Your task is to repeat exactly the lines below between the line holding "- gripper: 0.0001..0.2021" and the line holding "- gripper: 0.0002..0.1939", inclusive, and only those.

START Stored data

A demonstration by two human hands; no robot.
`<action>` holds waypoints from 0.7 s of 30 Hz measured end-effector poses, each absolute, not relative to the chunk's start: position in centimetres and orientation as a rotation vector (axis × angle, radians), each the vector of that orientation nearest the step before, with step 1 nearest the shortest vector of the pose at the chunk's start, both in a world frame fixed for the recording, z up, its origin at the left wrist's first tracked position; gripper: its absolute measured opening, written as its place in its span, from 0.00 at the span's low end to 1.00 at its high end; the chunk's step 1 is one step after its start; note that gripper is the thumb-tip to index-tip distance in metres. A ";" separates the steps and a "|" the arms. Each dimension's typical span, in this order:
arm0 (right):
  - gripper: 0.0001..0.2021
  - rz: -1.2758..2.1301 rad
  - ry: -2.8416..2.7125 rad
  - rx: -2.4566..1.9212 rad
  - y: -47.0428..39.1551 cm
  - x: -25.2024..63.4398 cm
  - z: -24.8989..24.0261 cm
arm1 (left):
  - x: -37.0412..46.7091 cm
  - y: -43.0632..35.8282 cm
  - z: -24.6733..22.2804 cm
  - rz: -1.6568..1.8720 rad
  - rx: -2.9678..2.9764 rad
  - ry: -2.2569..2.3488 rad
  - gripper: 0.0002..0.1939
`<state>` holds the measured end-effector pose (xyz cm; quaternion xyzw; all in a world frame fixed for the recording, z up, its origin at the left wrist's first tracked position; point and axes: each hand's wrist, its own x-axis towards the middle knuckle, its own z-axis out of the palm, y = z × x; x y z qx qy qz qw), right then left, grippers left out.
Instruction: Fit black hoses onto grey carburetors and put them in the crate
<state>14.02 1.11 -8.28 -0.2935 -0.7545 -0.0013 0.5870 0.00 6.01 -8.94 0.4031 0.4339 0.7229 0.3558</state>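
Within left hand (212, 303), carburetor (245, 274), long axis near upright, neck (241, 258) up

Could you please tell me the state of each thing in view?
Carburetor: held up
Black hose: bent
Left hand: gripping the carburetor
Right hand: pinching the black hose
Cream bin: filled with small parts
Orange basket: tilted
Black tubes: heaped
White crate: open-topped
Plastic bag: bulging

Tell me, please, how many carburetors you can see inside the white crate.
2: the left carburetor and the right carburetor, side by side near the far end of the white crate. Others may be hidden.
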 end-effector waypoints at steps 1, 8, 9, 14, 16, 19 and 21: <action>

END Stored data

_Response area:_
  - gripper: 0.0001..0.2021
  - rz: -1.2758..2.1301 rad
  - ry: -2.8416..2.7125 rad
  - rx: -2.4566..1.9212 rad
  - y: -47.0428..39.1551 cm
  - x: -25.2024..63.4398 cm
  - z: -24.8989..24.0261 cm
arm1 (left):
  - x: -37.0412..46.7091 cm
  - y: -43.0632..35.8282 cm
  - z: -24.6733..22.2804 cm
  - rz: -1.6568..1.8720 rad
  - rx: -2.9678..2.9764 rad
  - ry: -2.2569..2.3488 rad
  - gripper: 0.0002..0.1939

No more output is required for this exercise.